Top of Given data

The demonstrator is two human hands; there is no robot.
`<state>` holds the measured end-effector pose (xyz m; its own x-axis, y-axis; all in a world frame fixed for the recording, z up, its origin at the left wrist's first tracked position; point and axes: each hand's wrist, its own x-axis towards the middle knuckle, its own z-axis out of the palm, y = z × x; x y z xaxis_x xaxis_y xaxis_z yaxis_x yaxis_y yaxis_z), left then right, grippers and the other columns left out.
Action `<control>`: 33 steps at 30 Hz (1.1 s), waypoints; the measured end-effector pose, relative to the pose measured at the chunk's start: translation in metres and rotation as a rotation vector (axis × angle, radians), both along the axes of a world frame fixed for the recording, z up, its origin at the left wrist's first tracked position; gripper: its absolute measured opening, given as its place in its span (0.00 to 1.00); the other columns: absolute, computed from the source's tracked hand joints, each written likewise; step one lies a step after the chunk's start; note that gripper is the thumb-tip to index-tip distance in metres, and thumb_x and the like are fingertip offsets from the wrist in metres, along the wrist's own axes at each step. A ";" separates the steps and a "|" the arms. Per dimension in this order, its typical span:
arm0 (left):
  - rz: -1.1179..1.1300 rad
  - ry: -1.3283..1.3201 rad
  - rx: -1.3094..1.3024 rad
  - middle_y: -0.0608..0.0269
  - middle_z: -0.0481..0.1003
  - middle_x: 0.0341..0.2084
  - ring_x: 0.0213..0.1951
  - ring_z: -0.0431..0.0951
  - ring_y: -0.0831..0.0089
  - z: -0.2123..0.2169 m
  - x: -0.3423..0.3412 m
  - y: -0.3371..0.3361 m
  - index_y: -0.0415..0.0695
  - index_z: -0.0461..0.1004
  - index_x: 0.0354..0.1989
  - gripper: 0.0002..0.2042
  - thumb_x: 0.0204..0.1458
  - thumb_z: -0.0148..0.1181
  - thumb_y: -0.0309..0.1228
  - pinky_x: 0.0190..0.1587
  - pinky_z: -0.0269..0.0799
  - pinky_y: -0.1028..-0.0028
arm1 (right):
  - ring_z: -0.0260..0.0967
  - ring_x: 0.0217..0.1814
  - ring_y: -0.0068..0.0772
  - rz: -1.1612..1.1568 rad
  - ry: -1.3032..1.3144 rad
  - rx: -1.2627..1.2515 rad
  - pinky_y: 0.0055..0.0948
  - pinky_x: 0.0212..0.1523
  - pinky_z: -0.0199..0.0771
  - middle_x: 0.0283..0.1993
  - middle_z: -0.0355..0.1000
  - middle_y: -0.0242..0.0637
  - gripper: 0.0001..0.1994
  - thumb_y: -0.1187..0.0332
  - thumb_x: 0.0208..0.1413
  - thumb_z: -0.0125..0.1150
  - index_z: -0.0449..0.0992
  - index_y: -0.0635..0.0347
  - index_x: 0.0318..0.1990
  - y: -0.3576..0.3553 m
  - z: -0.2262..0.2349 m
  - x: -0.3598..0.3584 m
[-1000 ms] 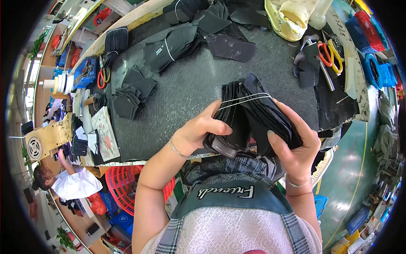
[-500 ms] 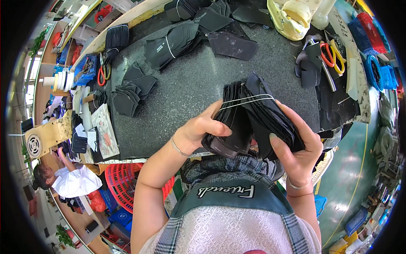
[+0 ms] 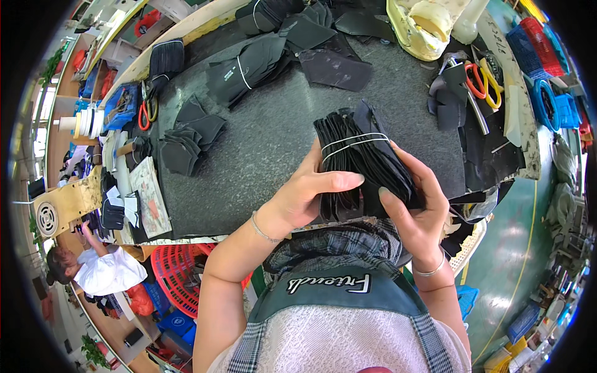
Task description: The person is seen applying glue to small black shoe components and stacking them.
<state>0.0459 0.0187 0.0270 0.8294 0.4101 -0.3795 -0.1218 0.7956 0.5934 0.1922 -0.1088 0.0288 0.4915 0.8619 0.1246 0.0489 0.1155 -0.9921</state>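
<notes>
Two hands (image 3: 367,199), black fabric stack (image 3: 360,165), white-banded

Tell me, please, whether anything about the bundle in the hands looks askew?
Slightly: the black bundle, held by the left hand and right hand, fans out unevenly above its white band.
</notes>
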 end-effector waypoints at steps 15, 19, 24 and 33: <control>0.007 0.228 -0.020 0.53 0.69 0.47 0.48 0.75 0.65 0.022 0.014 -0.009 0.38 0.51 0.60 0.35 0.45 0.65 0.19 0.49 0.76 0.64 | 0.69 0.43 0.15 -0.114 0.293 -0.133 0.16 0.45 0.68 0.45 0.75 0.33 0.18 0.69 0.62 0.59 0.72 0.70 0.56 -0.015 -0.019 0.012; 0.007 0.259 -0.087 0.53 0.68 0.48 0.48 0.75 0.66 0.030 0.016 -0.010 0.38 0.50 0.60 0.35 0.45 0.64 0.18 0.49 0.77 0.66 | 0.69 0.43 0.15 -0.086 0.472 -0.165 0.16 0.44 0.69 0.46 0.75 0.34 0.18 0.69 0.62 0.59 0.72 0.70 0.55 -0.016 -0.028 0.019; 0.105 0.263 0.021 0.54 0.68 0.48 0.49 0.74 0.68 0.026 0.026 -0.023 0.39 0.51 0.58 0.32 0.47 0.62 0.16 0.51 0.75 0.68 | 0.69 0.52 0.23 0.035 0.423 -0.122 0.23 0.55 0.68 0.53 0.73 0.38 0.22 0.69 0.61 0.60 0.67 0.70 0.60 -0.013 -0.024 0.019; 0.059 0.358 0.155 0.55 0.69 0.48 0.49 0.75 0.67 0.036 0.027 -0.018 0.41 0.51 0.60 0.33 0.48 0.63 0.19 0.50 0.76 0.67 | 0.71 0.53 0.27 0.008 0.584 -0.154 0.27 0.56 0.70 0.52 0.73 0.42 0.24 0.77 0.55 0.61 0.65 0.73 0.60 -0.015 -0.026 0.018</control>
<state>0.0730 0.0005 0.0635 0.6292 0.5277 -0.5707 0.0721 0.6914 0.7189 0.2101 -0.1239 0.0032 0.4343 0.8528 -0.2901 -0.5093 -0.0332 -0.8599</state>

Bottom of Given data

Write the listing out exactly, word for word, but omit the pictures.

The demonstrator is two human hands; there is no robot.
`<state>` holds the measured end-effector pose (xyz m; its own x-axis, y-axis; all in a world frame fixed for the recording, z up, its origin at the left wrist's first tracked position; point and axes: each hand's wrist, its own x-axis towards the middle knuckle, its own z-axis out of the palm, y = z × x; x y z xaxis_x xaxis_y xaxis_z yaxis_x yaxis_y yaxis_z), left then right, grippers and the other columns left out.
Action `<control>`: 33 steps at 30 Hz (1.1 s), waypoints; the measured end-effector pose, relative to the pose measured at the chunk's start: translation in metres and rotation as a rotation vector (axis × angle, radians), both along the axes of a world frame fixed for the recording, z up, its origin at the left wrist's first tracked position; gripper: its absolute measured opening, given as its place in its span (0.00 to 1.00); the other columns: absolute, computed from the source's tracked hand joints, each written likewise; step one lies a step after the chunk's start; note that gripper is the thumb-tip to index-tip distance in metres, and thumb_x and the like are fingertip offsets from the wrist in metres, along the wrist's own axes at each step. A ";" separates the steps and a "|" the arms. Per dimension in this order, its typical span:
arm0 (left):
  - rz: -1.1179..1.1300 rad
  - ry: -1.3283..1.3201 rad
  - rx: -1.3094..1.3024 rad
  - middle_y: -0.0608..0.0269
  - middle_z: -0.0481..0.1003
  - middle_x: 0.0341..0.2084
  - ring_x: 0.0213..0.1951
  - ring_z: -0.0431..0.0951
  - ring_y: -0.0831..0.0089
  - z: -0.2123..0.2169 m
  - x: -0.3423..0.3412 m
  - y: -0.3371..0.3361 m
  - index_y: -0.0415..0.0695
  - index_z: -0.0461..0.1004
  - index_x: 0.0354..0.1989
  - gripper: 0.0002..0.2042
  - thumb_x: 0.0204..0.1458
  - thumb_z: -0.0148..0.1181
  - thumb_y: -0.0309..0.1228
  - pinky_x: 0.0190..0.1587
  - pinky_z: -0.0269..0.0799
  - pinky_y: -0.1028..-0.0028
arm1 (right):
  - ring_z: -0.0260..0.0967
  - ring_x: 0.0217..0.1814
  - ring_y: -0.0068..0.0772
  - rz: -1.1612..1.1568 rad
  - ry: -1.3032..1.3144 rad
  - rx: -1.2627..1.2515 rad
  - pinky_y: 0.0055..0.0948
  - pinky_x: 0.0212..0.1523
  - pinky_z: -0.0199..0.0771
  - middle_x: 0.0283..0.1993
  - middle_z: -0.0355..0.1000
  - middle_y: -0.0242..0.0637
  - gripper: 0.0001..0.1994
  - thumb_y: -0.1187..0.0332
  - thumb_x: 0.0208..0.1413
  - thumb_z: -0.0125..0.1150
  - index_z: -0.0449..0.0992
  - index_y: -0.0635..0.0347
  - index_x: 0.0318..0.1990
  - y: -0.3576..0.3553 m
  - z: -0.2262..0.2349 m
  - x: -0.3598..0.3584 m
[-1000 ms] 
[-500 ms] 
[+0 ms] 
Task description: The person is seen applying glue to small black shoe components and stacking them.
<state>0.0459 0.0187 0.0270 0.8294 0.4101 -0.3795 -0.1218 0.7956 0.5934 0.1922 -0.1088 0.0288 0.4915 0.8619 0.1246 0.0489 0.1155 -0.9921</state>
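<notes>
Two hands (image 3: 367,199), black fabric stack (image 3: 360,165), white-banded

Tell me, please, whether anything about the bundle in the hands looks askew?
Slightly: the black bundle, held by the left hand and right hand, fans out unevenly above its white band.
</notes>
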 end-effector waypoints at steps 15, 19, 24 and 33: <control>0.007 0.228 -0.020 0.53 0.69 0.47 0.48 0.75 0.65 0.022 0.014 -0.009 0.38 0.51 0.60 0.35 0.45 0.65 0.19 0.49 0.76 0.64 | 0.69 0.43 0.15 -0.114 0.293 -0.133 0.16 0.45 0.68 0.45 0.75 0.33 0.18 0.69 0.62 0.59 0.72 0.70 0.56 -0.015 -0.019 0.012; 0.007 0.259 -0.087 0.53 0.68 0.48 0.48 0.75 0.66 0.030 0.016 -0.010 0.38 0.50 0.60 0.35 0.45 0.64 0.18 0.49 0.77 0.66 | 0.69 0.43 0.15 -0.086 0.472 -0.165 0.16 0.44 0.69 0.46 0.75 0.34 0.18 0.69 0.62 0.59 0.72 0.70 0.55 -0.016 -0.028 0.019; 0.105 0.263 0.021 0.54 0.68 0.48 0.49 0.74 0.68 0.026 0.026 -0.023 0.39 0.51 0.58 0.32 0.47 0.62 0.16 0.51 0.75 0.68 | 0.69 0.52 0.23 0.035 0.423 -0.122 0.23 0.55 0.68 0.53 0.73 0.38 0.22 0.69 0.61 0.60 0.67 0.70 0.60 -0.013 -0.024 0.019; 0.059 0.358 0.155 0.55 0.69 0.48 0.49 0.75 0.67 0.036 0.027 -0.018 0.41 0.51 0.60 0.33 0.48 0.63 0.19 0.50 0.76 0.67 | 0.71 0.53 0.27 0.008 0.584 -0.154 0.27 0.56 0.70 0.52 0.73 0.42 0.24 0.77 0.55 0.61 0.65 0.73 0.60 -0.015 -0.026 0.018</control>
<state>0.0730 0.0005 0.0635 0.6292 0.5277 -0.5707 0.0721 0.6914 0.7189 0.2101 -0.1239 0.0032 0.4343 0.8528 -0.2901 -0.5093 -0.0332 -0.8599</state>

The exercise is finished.